__What you should do__. Every line below between the one holding "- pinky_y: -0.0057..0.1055" and the one holding "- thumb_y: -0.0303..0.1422", inclusive, should be copied exactly, and no other line.

(Recorded data)
>>>>

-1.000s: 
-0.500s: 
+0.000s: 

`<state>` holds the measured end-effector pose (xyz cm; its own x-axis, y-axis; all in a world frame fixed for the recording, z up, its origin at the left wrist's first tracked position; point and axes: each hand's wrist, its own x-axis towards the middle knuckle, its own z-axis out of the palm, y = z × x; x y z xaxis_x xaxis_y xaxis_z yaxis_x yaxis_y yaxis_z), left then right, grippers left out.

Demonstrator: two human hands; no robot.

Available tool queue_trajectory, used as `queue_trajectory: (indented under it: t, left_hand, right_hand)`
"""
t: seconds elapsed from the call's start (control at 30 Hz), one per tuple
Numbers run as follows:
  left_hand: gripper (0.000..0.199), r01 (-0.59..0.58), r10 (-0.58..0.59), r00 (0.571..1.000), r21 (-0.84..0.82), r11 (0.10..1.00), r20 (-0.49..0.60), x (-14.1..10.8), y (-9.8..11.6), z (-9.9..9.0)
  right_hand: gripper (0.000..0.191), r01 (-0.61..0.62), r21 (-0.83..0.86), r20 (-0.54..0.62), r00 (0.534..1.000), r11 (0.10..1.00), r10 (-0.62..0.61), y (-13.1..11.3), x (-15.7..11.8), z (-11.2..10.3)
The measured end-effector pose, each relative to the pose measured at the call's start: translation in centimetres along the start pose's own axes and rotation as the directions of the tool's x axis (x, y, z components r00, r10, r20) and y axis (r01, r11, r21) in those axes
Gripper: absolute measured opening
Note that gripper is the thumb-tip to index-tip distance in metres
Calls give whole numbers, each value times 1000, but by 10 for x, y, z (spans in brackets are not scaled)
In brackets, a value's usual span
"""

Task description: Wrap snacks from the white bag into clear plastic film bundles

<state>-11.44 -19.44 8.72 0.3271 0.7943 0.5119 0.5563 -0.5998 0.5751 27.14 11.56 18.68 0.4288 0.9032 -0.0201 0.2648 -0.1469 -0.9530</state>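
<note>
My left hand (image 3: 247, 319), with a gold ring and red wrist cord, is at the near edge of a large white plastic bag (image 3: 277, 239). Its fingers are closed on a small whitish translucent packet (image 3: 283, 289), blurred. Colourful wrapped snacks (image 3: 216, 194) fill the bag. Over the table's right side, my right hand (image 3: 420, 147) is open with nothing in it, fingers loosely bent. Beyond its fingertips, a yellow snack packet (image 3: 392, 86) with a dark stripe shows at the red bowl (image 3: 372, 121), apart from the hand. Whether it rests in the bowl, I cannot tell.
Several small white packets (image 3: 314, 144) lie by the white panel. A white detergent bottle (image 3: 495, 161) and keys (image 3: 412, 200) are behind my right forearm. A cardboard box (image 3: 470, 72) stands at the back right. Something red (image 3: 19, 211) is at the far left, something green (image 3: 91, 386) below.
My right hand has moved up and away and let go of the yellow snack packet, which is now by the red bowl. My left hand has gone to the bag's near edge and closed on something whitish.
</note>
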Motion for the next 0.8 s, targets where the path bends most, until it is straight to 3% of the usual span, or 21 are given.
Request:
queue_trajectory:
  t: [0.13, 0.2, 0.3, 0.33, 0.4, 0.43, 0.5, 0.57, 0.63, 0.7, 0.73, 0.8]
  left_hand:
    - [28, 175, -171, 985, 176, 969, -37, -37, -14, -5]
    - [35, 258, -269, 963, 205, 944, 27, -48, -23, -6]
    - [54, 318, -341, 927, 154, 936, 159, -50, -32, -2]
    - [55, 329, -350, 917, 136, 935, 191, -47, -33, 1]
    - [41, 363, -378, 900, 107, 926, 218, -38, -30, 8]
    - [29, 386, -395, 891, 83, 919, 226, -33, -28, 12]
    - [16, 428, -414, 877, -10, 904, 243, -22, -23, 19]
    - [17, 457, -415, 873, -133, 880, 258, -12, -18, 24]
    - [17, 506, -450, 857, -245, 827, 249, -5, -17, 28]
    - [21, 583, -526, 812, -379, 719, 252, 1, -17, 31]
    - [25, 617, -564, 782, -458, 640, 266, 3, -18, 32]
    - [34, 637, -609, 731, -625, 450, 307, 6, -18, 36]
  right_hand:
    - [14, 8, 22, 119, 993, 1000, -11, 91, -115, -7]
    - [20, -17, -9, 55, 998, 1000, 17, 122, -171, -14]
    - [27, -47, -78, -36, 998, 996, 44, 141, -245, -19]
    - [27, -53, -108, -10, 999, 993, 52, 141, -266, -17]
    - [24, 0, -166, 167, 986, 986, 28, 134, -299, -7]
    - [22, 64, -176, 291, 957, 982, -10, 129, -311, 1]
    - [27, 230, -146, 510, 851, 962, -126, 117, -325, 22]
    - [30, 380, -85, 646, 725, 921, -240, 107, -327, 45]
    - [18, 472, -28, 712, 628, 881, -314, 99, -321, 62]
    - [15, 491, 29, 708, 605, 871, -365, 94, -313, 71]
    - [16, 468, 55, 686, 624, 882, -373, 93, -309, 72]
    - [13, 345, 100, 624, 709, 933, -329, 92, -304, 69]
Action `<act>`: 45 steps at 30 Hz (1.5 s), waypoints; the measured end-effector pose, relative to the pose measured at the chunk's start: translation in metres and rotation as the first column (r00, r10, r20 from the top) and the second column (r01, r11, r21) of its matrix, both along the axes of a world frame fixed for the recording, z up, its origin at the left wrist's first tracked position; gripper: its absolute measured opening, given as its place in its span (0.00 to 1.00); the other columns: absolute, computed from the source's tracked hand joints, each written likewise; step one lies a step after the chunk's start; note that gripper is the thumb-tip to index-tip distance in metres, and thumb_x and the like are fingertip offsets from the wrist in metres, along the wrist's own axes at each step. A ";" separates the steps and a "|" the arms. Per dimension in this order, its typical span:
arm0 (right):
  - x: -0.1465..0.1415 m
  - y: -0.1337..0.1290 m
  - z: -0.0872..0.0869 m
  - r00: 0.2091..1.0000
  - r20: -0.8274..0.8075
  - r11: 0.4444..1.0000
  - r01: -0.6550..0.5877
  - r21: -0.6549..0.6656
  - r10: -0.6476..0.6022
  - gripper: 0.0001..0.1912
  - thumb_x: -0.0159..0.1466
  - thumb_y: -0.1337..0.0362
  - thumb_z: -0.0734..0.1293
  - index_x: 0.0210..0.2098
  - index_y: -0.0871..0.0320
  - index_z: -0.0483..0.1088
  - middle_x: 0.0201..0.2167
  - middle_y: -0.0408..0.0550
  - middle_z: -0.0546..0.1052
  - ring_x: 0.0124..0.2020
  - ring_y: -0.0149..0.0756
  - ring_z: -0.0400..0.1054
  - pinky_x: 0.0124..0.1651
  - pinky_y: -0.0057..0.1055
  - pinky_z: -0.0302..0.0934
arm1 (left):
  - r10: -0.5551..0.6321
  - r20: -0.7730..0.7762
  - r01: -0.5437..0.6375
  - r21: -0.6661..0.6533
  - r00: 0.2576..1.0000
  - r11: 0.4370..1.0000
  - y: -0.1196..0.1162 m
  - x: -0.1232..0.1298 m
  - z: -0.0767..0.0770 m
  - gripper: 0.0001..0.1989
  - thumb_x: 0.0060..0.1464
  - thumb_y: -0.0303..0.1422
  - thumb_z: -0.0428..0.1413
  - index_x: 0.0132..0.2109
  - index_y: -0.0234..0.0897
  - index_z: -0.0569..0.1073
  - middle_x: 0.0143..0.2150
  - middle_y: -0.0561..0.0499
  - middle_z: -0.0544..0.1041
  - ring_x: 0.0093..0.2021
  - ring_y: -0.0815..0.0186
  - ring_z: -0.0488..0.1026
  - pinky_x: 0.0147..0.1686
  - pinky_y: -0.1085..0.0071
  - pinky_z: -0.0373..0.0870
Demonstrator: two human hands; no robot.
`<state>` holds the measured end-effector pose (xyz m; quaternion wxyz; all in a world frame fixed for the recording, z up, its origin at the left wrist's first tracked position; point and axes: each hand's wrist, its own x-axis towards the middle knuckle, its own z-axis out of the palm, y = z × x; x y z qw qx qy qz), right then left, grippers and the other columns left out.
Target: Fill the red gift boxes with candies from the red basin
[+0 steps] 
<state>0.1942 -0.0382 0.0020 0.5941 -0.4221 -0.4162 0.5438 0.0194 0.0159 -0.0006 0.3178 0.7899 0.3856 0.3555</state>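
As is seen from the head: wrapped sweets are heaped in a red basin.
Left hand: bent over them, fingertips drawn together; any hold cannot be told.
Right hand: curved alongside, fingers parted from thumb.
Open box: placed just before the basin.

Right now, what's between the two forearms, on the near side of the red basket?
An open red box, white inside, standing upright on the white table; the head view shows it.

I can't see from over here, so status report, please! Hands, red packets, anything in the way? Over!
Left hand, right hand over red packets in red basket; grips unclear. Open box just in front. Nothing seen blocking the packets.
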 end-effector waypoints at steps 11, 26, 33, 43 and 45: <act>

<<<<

__Response for this exercise__.
  - pinky_y: -0.0057..0.1055
  - pinky_z: -0.0302..0.0934
arm1 (left):
  - r10: -0.5551..0.6321
  - r20: -0.7730..0.7762
  - r01: -0.5437..0.6375
  - r21: -0.6661..0.6533
  - r00: 0.2576..1.0000
  - r11: 0.4370..1.0000
  - y: -0.1196..0.1162 m
  - x: -0.1232..0.1298 m
  - z: -0.0767..0.0770 m
  - gripper: 0.0001..0.1989
  - thumb_x: 0.0060..0.1464
  - thumb_y: -0.0303..0.1422

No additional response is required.